Il résulte de ce tout qui précède, sans qu’il soit besoin de se prononcer sur les autres moyens de la requête, que l’arrêté du 23 juillet 2025 du préfet de la Gironde doit être annulé.

Sur les conclusions à fin d’injonction :

Eu égard au motif d’annulation retenu, il y a lieu, en application de l’article L. 911-1 du code de justice administrative, d’enjoindre au préfet de délivrer à Mme D... un titre de séjour portant la mention vie privée et familiale dans un délai de deux mois à compter de la notification du présent jugement et de lui délivrer immédiatement une autorisation provisoire de séjour. Il n’y a pas lieu, dans les circonstances de l’espèce, d’assortir cette injonction d’une astreinte.
Sur les frais liés au litige :

6. Mme D..., ayant été admise au bénéfice de l’aide juridictionnelle totale, il y a lieu, dans les circonstances de l’espèce, et sous réserve que son conseil renonce à percevoir la somme correspondant à la part contributive de l’État, de faire application des dispositions combinées de l’article L. 761-1 du code de justice administrative et de l’article 37 de la loi du 10 juillet 1991 relative à l’aide juridique pour mettre à la charge de l’État le versement à Me Boyancé d’une somme de 1 500 euros au titre des frais exposés et non compris dans les dépens.

D E C I D E :

Article 1er : L’arrêté du 23 juillet 2025 du préfet de la Gironde est annulé.

Article 2 : Il est enjoint au préfet de délivrer à Mme D... un titre de séjour portant la mention vie privée et familiale dans un délai de deux mois à compter de la notification du présent jugement et de lui délivrer immédiatement une autorisation provisoire de séjour.
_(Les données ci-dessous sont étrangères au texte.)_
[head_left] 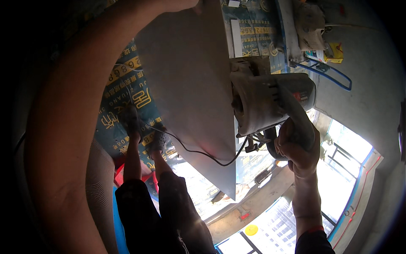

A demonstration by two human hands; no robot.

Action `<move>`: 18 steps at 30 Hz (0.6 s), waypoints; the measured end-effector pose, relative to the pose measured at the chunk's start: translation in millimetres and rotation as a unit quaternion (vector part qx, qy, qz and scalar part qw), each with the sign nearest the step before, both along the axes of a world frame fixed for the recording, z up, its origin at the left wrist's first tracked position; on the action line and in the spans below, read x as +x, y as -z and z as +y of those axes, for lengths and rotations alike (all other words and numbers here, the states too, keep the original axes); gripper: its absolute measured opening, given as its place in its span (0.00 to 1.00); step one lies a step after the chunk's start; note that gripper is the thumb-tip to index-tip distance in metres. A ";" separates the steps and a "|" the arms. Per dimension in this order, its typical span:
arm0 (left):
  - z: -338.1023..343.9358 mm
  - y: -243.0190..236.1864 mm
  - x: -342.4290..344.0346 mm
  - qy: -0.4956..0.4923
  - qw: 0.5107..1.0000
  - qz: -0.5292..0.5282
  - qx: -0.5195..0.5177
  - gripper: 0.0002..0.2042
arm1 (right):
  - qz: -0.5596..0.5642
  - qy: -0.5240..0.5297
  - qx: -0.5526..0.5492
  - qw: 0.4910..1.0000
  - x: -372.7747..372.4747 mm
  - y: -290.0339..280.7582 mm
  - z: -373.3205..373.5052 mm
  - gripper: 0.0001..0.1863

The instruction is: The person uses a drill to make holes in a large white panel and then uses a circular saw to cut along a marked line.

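A dusty dark-grey circular saw [270, 97] is in my right hand [298, 148], whose fingers wrap round its curved rear handle. The saw's front meets the right edge of a large grey board [186, 72], which tapers to a point low in the view; its blade cannot be made out. My left arm stretches up along the left side. At the top edge my left hand [179, 4] lies over the board's upper part, its fingers mostly cut off by the frame. A black power cord [198, 151] hangs from the saw and loops across the board.
My feet in grey clogs [158, 139] stand on dark-green printed floor sheeting [122, 99], left of the board. A red thing [122, 173] lies behind my legs. At the right are a blue metal frame [334, 76], a yellow box [335, 53] and a bright window [270, 228].
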State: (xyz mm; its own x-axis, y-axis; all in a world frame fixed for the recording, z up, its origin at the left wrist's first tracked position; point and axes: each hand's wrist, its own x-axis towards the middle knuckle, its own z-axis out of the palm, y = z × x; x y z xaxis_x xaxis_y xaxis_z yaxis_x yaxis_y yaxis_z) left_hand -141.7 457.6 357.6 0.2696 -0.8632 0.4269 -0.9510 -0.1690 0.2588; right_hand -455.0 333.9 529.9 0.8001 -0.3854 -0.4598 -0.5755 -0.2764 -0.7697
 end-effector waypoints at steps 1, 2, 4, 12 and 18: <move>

Article 3 : L’Etat versera à Me Boyancé, une somme de 1 500 euros au titre de l’article L. 761-1 du code de justice administrative et du deuxième alinéa de l’article 37 de la loi du 10 juillet 1991, sous réserve de renonciation de sa part à percevoir la somme correspondant à la part contributive de l’Etat.

Article 4 : Le surplus des conclusions de la requête est rejeté.

Article 5 : Le présent jugement sera notifié à Mme E... D... et au préfet de la Gironde.


Délibéré après l'audience du 13 janvier 2026, à laquelle siégeaient :

- M. Bourgeois, président,
- Mme C..., première-conseillère,
- M. B..., premier-conseiller.

Rendu public par mise à disposition au greffe le 27 janvier 2026.

Le président-rapporteur,





M. BOURGEOIS


L’assesseure la plus ancienne,

M. C...


La greffière,





M. A...

La République mande et ordonne au préfet de la Gironde en ce qui le concerne ou à tous huissiers de justice à ce requis en ce qui concerne les voies de droit commun contre les parties privées, de pourvoir à l’exécution de la présente décision.